Handling of ICC profiles by different encoders
In order to test how the most widely-used JPEG 2000 encoders handle ICC profiles in practice, I took a number of TIFF images that contain embedded ICC profiles, and tried to convert them to JP2 with the most widely used JPEG 2000 encoders. The ICC profiles in all experiments were display device profiles for Adobe RGB 1998 and eciRGB v2 working colour spaces, which both use the three-component matrix-based transformation method. I subsequently analysed all generated images using ExifTool 8.12 (Harvey) and JHOVE 1.4 (JHOVE). Table 1 summarises the results.
Table 1: Preservation of ICC profiles in TIFF to JPEG 2000 migration using different encoders.
We can make a couple of interesting observations from these results. First, 3 out of the 7 experiments resulted in a JPX file. JPX is an extension of the JP2 format that is defined by JPEG 2000 Part 2 (ISO/IEC, 2004b). Most JPX files can be read by JP2 decoders, which will simply ignore any features that are not permitted within JP2. It also contains a separate "Any ICC" method that unlike JP2 supports the use of N-component LUT-based ICC profiles. Decoders that do not include JPX support will simply ignore ICC profiles that are defined using this method. At present very few decoders include support for JPX, and the adoption of the format is negligible. Because of this, the format is not well suited for preservation.
With this in mind, the behaviour of version 184.108.40.206 of the Luratech software (which was reported also by Henshaw, 2010b) is somewhat odd. Depending on the characteristics of the input image, the encoder may decide to use the JPX format without any explicit instruction from the user to do so. Even worse, users may be completely unaware of this. Since the ICC profiles in all test images use the three-component matrix-based transformation, the only reason for not allowing them in JP2 would be the fact that they are not "input" profiles. However, since the "Any ICC" method in the format specification of JPX contains the very same "input" restriction, switching to JPX doesn't solve this problem. This behaviour has been corrected in more recent versions of Luratech's software. If version 220.127.116.11 of the encoder encounters a "display" profile in the input image, it writes a JP2 file, but it changes the "display" profile class value of the original profile to "input" in the resulting image .
Adobe's JPEG 2000 plugin for Photoshop only encodes to JPX format . However, it has an option to create JPX files that are "JP2 compatible". When this option is activated, in addition to the original profile, it adds a modified version to the image, where the "display" class is simply changed to "input". So, these images contain two different versions of the same profile.

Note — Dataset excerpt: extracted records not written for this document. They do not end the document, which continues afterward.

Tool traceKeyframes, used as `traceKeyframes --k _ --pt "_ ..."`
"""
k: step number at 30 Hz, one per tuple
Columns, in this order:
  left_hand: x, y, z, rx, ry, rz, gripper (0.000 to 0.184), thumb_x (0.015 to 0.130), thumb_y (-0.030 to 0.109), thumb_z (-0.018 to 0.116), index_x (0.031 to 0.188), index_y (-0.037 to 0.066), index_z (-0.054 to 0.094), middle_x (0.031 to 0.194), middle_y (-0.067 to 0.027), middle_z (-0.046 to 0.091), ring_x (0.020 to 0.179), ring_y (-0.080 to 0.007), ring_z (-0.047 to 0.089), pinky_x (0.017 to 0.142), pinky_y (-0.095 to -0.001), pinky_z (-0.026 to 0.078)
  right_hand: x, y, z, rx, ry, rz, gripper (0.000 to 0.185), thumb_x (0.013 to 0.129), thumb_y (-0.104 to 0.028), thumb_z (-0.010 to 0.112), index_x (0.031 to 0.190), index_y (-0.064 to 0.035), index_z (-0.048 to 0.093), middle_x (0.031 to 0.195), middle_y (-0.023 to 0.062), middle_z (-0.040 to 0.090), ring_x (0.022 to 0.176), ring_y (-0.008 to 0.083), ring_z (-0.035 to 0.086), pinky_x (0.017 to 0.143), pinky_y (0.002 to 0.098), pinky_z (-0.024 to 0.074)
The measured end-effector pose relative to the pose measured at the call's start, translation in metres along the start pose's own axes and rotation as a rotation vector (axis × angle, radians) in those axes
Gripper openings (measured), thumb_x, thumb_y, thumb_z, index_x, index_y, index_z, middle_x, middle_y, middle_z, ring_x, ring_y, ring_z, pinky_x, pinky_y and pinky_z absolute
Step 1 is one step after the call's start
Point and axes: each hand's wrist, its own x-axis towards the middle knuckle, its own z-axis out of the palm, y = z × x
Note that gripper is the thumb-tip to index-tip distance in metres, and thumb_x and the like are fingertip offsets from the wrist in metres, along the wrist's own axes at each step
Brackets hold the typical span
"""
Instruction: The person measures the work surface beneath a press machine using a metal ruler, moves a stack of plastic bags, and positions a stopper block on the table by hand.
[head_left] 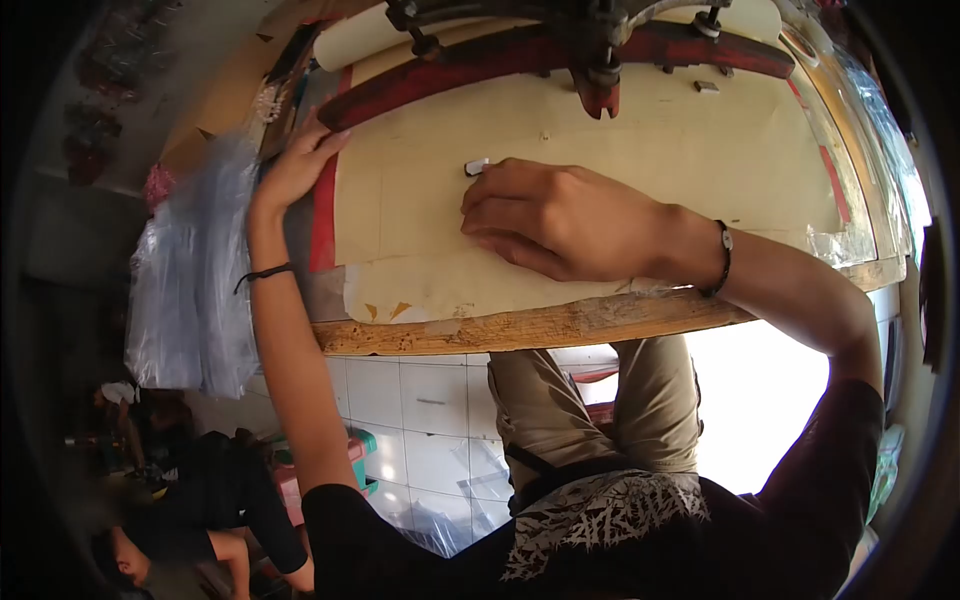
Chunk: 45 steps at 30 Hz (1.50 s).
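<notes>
A pale yellow sheet (420,220) covers the wood-edged table, with red strips (325,215) along its sides. My left hand (300,165) rests at the sheet's left edge, its fingers near the left end of a red curved bar (450,75); whether it holds anything is hidden. Over the middle of the sheet is my right hand (560,220), palm down with its fingers curled together; what lies under them does not show. A small black-and-white piece (477,167) sits just beside its fingertips. Farther back on the sheet lies a small grey block (707,88).
Metal clamps (600,60) stand on the bar at the back. Clear plastic bags (195,270) hang at the table's left side. A wooden edge (450,333) runs along the front. Another person (200,510) is at the lower left, near a red and green object (362,460).
</notes>
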Motion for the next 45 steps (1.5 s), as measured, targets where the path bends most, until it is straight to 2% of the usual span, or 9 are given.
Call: traceKeyframes --k 2,6,9,15,19,25,34,44,45 --pt "-0.011 0.044 -0.014 -0.192 -0.042 -0.142 0.035 0.097 0.028 0.064 0.104 -0.006 0.065 0.126 -0.0094 0.056 0.118 -0.0215 0.049 0.109 -0.0301 0.031 0.003 -0.001 -0.003 0.007 -0.011 0.030 0.016 0.090 -0.012 0.063 0.100 0.0004 0.067 0.103 0.0126 0.064 0.101 0.0298 0.063 0.084 0.0400 0.0554" --pt "-0.004 0.024 -0.020 0.031 0.070 -0.010 0.030 0.088 0.020 0.074 0.099 -0.008 0.069 0.114 -0.0092 0.060 0.109 -0.0215 0.056 0.101 -0.0301 0.040 0.005 0.003 0.001 -0.044 0.025 0.006 0.017 0.088 -0.011 0.065 0.100 -0.0003 0.067 0.104 0.0127 0.064 0.101 0.0303 0.063 0.084 0.0402 0.0555" --pt "-0.003 0.022 -0.020 -0.012 0.054 -0.016 0.028 0.087 0.017 0.073 0.092 -0.009 0.065 0.114 -0.0082 0.058 0.113 -0.0204 0.052 0.106 -0.0279 0.033 0.007 0.002 0.001 -0.076 0.023 0.002 0.017 0.087 -0.011 0.065 0.101 -0.0008 0.067 0.105 0.0127 0.063 0.101 0.0304 0.063 0.084 0.0404 0.0555" --pt "0.001 0.020 -0.016 0.173 0.116 0.090 0.031 0.087 0.021 0.073 0.100 -0.007 0.067 0.103 -0.0105 0.060 0.099 -0.0227 0.057 0.091 -0.0312 0.043 0.011 -0.003 -0.003 -0.042 -0.020 0.046 0.017 0.086 -0.009 0.067 0.101 -0.0018 0.066 0.105 0.0118 0.063 0.100 0.0302 0.063 0.085 0.0401 0.0552" --pt "0.001 0.028 -0.012 0.247 0.196 0.158 0.038 0.086 0.024 0.073 0.100 -0.010 0.065 0.102 -0.0172 0.063 0.089 -0.0338 0.059 0.081 -0.0372 0.047 0.011 -0.005 -0.006 -0.040 -0.051 0.090 0.017 0.086 -0.008 0.068 0.102 -0.0033 0.066 0.106 0.0109 0.062 0.099 0.0305 0.063 0.084 0.0399 0.0553" --pt "0.000 0.039 -0.005 0.292 0.270 0.128 0.038 0.084 0.021 0.077 0.094 -0.013 0.063 0.102 -0.0210 0.061 0.092 -0.0384 0.060 0.081 -0.0396 0.049 0.010 -0.007 -0.010 0.002 -0.030 0.104 0.015 0.085 -0.005 0.068 0.100 -0.0024 0.067 0.105 0.0113 0.063 0.098 0.0306 0.063 0.082 0.0396 0.0554" --pt "-0.011 0.055 -0.003 0.336 0.263 0.003 0.039 0.082 0.027 0.079 0.089 -0.010 0.068 0.103 -0.0198 0.063 0.092 -0.0378 0.061 0.081 -0.0410 0.049 0.008 -0.005 -0.011 0.030 -0.016 0.103 0.015 0.084 -0.003 0.069 0.099 -0.0012 0.067 0.105 0.0123 0.063 0.099 0.0303 0.063 0.082 0.0392 0.0556" --pt "-0.012 0.038 -0.017 0.244 0.233 0.000 0.043 0.083 0.031 0.079 0.095 -0.006 0.064 0.091 -0.0114 0.060 0.087 -0.0222 0.058 0.081 -0.0334 0.046 0.007 -0.002 -0.010 0.023 0.025 0.093 0.015 0.084 -0.003 0.068 0.098 0.0001 0.068 0.103 0.0132 0.063 0.098 0.0312 0.063 0.083 0.0397 0.0553" --pt "-0.008 0.031 -0.018 0.258 0.245 0.010 0.041 0.077 0.035 0.084 0.095 -0.001 0.071 0.092 -0.0119 0.066 0.087 -0.0282 0.063 0.078 -0.0363 0.049 0.007 -0.001 -0.009 0.021 0.045 0.093 0.015 0.084 -0.003 0.068 0.098 0.0006 0.068 0.103 0.0134 0.064 0.098 0.0316 0.063 0.083 0.0400 0.0551"
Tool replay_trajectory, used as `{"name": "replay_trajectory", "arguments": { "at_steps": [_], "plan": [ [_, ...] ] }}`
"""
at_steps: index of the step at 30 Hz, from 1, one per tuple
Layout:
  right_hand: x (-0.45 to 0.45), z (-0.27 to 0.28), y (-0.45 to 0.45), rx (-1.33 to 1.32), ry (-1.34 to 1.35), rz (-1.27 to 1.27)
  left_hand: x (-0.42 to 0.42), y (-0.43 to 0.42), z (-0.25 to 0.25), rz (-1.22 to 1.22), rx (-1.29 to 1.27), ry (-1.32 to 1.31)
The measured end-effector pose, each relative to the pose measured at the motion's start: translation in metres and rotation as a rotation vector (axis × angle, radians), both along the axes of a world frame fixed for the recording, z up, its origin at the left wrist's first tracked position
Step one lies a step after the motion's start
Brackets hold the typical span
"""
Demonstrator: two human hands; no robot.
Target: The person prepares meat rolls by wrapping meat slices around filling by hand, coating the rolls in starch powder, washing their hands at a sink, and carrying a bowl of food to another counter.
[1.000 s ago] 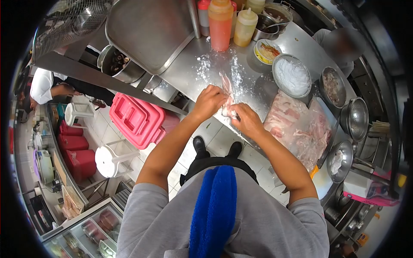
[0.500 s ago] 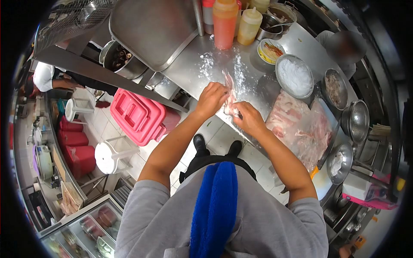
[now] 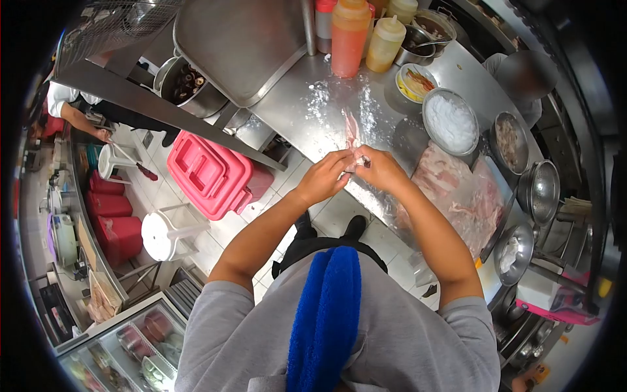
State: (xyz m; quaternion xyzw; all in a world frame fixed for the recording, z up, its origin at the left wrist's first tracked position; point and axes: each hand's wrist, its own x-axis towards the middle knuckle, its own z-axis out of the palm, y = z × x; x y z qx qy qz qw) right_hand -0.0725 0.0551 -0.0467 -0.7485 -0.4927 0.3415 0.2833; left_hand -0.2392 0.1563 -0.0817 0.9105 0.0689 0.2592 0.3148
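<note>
A thin strip of pale pink raw meat (image 3: 352,130) lies on the steel worktop, its near end at the counter's edge. My left hand (image 3: 326,175) is closed on that near end, fingers bent around it. From the other side my right hand (image 3: 380,168) pinches the same end, thumb and fingertips almost touching the left hand's. My fingers partly hide the meat there. Streaks of white powder (image 3: 367,108) run along the worktop beyond the strip. To the right of my hands lies a large slab of raw meat (image 3: 436,171), partly under clear plastic.
A bowl of white powder (image 3: 450,121) stands behind the slab, with a bowl of shredded food (image 3: 509,140) beside it. Sauce bottles (image 3: 351,39) and a metal tray (image 3: 241,49) are at the back. A pink lidded bin (image 3: 206,171) is at left. Other people work nearby.
My hands have drawn together at the strip's near end, the left moving down toward me. The meat's far part now shows more. At far left, a person's arm has reached out with a long tool.
</note>
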Motion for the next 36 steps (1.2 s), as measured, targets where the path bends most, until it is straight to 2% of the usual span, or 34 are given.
{"name": "replay_trajectory", "arguments": {
  "at_steps": [6, 8, 10, 13, 17, 20, 22, 26, 29, 36],
  "plan": [
    [0.001, 0.008, 0.005, -0.087, 0.053, -0.009, 0.001, -0.001, 0.003, 0.088, -0.272, -0.053],
    [0.0, 0.008, 0.003, -0.084, 0.029, -0.02, 0.005, 0.02, -0.007, 0.087, 0.023, -0.089],
    [0.0, 0.009, 0.001, -0.093, 0.026, -0.009, 0.013, 0.033, -0.002, 0.073, 0.013, -0.097],
    [-0.002, 0.004, -0.001, -0.062, 0.042, -0.013, 0.029, 0.048, 0.002, -0.027, 0.192, -0.042],
    [-0.002, 0.004, -0.002, -0.073, 0.022, -0.018, 0.046, 0.057, 0.0, -0.061, 0.224, 0.072],
    [-0.002, 0.006, -0.004, -0.063, 0.03, -0.012, 0.052, 0.06, 0.0, 0.057, 0.115, 0.102],
    [-0.003, 0.011, -0.004, -0.09, 0.064, -0.029, 0.048, 0.065, -0.006, 0.177, 0.059, -0.012],
    [-0.001, 0.003, -0.007, -0.057, 0.047, -0.045, 0.022, 0.064, 0.004, -0.026, 0.174, 0.016],
    [-0.002, 0.008, -0.005, -0.08, 0.05, -0.045, 0.025, 0.058, 0.005, -0.057, 0.205, -0.02],
    [-0.002, 0.01, -0.002, -0.089, 0.059, -0.009, 0.037, 0.055, -0.004, 0.045, 0.16, -0.016]
  ]
}}
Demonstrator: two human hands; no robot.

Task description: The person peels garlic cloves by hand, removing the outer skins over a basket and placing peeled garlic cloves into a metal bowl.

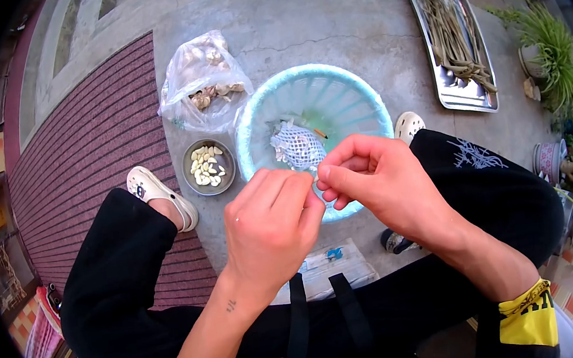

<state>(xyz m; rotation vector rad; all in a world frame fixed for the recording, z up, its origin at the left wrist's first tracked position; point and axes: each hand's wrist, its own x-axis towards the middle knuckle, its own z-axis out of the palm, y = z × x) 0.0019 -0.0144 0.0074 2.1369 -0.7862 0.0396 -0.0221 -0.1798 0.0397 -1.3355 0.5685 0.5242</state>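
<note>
My left hand [270, 226] is closed, thumb and fingers pinched together over the near side of a light-blue plastic-lined basket [249, 141]. My right hand [385, 182] meets it there, also pinching, its fingertips close to the left ones. A small pale bit, by its look a garlic clove [314, 172], shows between the fingertips; the fingers hide most of it. Inside the basket lies a white mesh net [297, 146] with scraps around it. Left of the basket, a round metal bowl [187, 179] holds several peeled garlic cloves [208, 165].
Behind the bowl sits a clear plastic bag [179, 85] of garlic bulbs. A metal tray [441, 93] with dried stalks lies at the far right, near potted plants [556, 56]. A ribbed maroon mat [93, 129] covers the left floor. My knees flank the basket.
</note>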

ICC profiles are lost altogether in the Kakadu and ImageMagick migrations. This is consistent with earlier results by Kulovits et al. (2009). I should add here that Kakadu does actually support the use of ICC profiles, but in an indirect way that requires the user to specify a profile's parameters on the command line.
Only the Aware encoder managed to create JP2 images that include embedded "display" ICC profiles without altering them in any way during the migration. So, only Aware and recent versions of the Luratech encoder currently permit basic colour management in the JP2 format. Aware achieves this by deviating from the JP2 format specification, whereas Luratech simply changes the profile class fields.
Most still image formats use straightforward, fixed header fields for describing the grid resolution of the image data. For JP2 (and the other JPEG 2000 formats) the situation is somewhat more complex, because it distinguishes two separate resolution types. They are both optional, and an image may contain any, both or neither.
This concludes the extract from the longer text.